Uzbek food, which combines all the best from East Asian, Mediterranean and Turkic cuisines, juxtaposes fiery vegetable salads with heavy lamb fat: try it for yourself in Brooklyn’s Sheepshead bay
FROM UZBEKISTAN and UNITED STATES
WHAT WE ATE: There are so many good things in Uzbek cuisine that it’s nearly impossible to eat all the favorites during one meal. Unless you have ten people willing to try everything with you. So the time we took photographs, we had achichuk salad and Tashkent salad with non bread, pumpkin samsa, cheesy cigars, and plov, and drank wine and vodka. We also took a cheburek home. On a different occasion, which was a hot day, we washed kebabs and achichuk down with green tea, which is something that Uzbeks do even in the most scorching weather. It’s a great way of dealing with the heat, by the way. You may notice that we’re particularly partial to achichuk, and indeed, it is a king of salads. Thinly sliced tomatoes with thinly sliced onions and hot peppers make a perfect light meal, and a fitting side dish for the elaborate, heavy, cumin-laden main dishes.
WHO MADE IT: Boris Bangiyev is a Bukhara Jew—Uzbek of Jewish ancestry—who has grown his empire out of a tiny sliver of a shop on Coney Island Avenue. Initially, it was between a flower shop and dry cleaners and offered Uzbek dishes for takeout. Then, the restaurant grew to occupy the whole building, and the second location of Nargis was opened. Unfortunately, this second location where we took the photos, in Park Slope, is now being turned into a jazz cafe in a change of concept by Bangiyev. Park Slope doesn’t deserve to have nice things, I guess. But the original Sheepshead bay location of Nargis is up and running as a restaurant, and it now sits around 100 patrons. “Nargis” means flower, and this blossom made of perfect kabobs has enough bees flocking to it.

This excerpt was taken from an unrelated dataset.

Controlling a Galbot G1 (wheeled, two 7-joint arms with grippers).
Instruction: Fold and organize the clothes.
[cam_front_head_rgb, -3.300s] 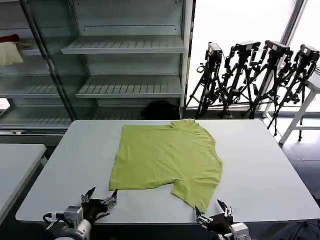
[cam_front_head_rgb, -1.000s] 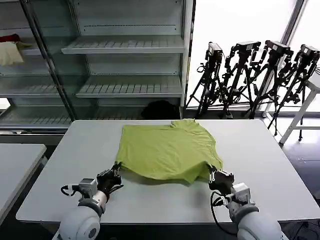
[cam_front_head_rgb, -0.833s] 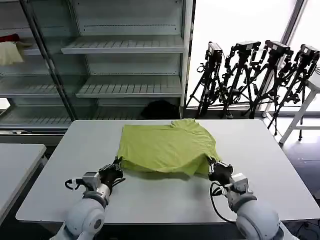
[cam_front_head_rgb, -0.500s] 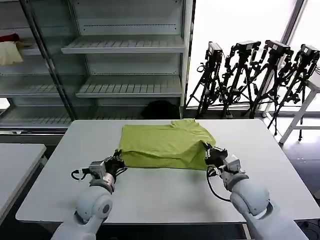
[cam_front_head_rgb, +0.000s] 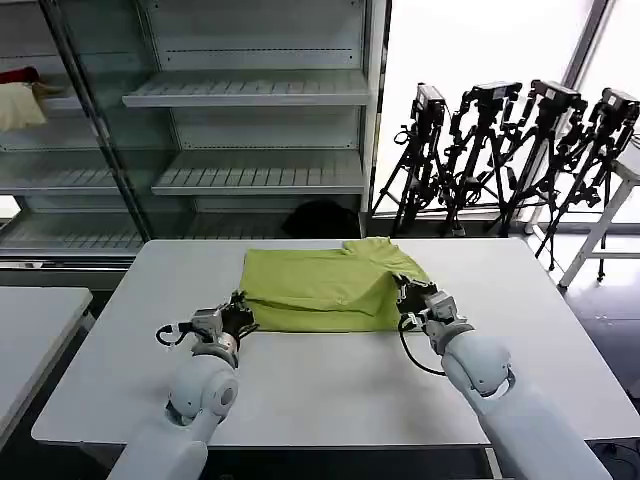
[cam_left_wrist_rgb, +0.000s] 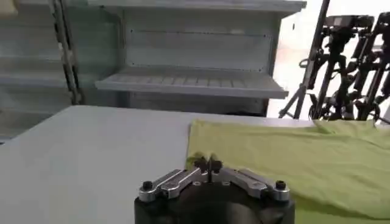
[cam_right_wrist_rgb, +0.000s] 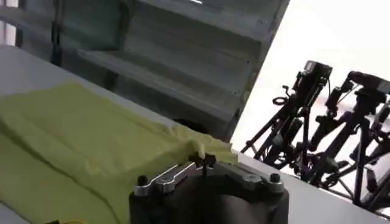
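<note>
**Green shirt folded over on the worktop**

The T-shirt (cam_front_head_rgb: 322, 283) is lime green, soft and thin. It lies on the far half of the white worktop (cam_front_head_rgb: 330, 385). Its near part is folded over onto the rest, so it looks like a wide, short band. One sleeve and the neck stick out at the far right corner. The cloth has small wrinkles. No white print shows on the side facing up.

The left pincer (cam_front_head_rgb: 236, 314) sits at the shirt's near left corner, clenched on the cloth edge. In the left wrist view the tips (cam_left_wrist_rgb: 207, 162) meet with green cloth pinched between them. The right pincer (cam_front_head_rgb: 411, 300) is at the near right corner, clenched on a raised bunch of the shirt (cam_right_wrist_rgb: 91, 146).

The worktop is flat and bare around the shirt. Behind it stand grey metal shelves (cam_front_head_rgb: 250, 90). A cream and red bundle (cam_front_head_rgb: 22, 100) rests on a shelf at the far left. Black tripods (cam_front_head_rgb: 510, 150) stand by a bright window on the right. A dark thing on the floor behind the worktop is too dim to name.
</note>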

WHY DO WE CARE: When I used to live in Moscow, Uzbek restaurants were the ones you went to for celebrations and special occasions. The most prominent is the legendary “Uzbekistan,” which had been around since 1951. It was restored into its former splendor in the 1990s with Uzbek artisans commissioned from the capital Tashkent. But before that, it was the first restaurant I had ever visited. As a small child, I had no taste for cuisines in their most complicated. But I was absolutely in love with non, the Uzbek tandoori bread which remains one of my favorites up to this day. I also reportedly feasted on pickled garlic, which isn’t specifically Uzbek but a big thing for me, too. So to be able to have at least some of this goodness repeated in New York is priceless. In fact, I’ve been so pumped by my visits to Nargis that I got an Uzbek cookbook. I have been experimenting with the dishes at home. There’s nothing easier or more delicious than homemade achichuk made during heirloom tomato season, but I am yet to try plov out.
WHY YOU SHOULD GO WHEN IN NEW YORK: Because the flavors you will find in Uzbek cuisine are a mixture of familiar and unknown. Rice with meat, kabobs, puff pastries and bureks are all old friends that surprise with new facets of flavor in their Uzbek iterations. And have you ever had a tongue and radish salad that tastes like a hug and is decorated with pan-fried onions? Kim-chi that’s made from carrots with cumin? Or tiny dumplings with minty meat that can be pan-fried or in a clear broth? Uzbek cooking is a mind-blowing melange of the Mediterranean, the Turkic, and the East Asian, and it’s about time it was more popular with foodies.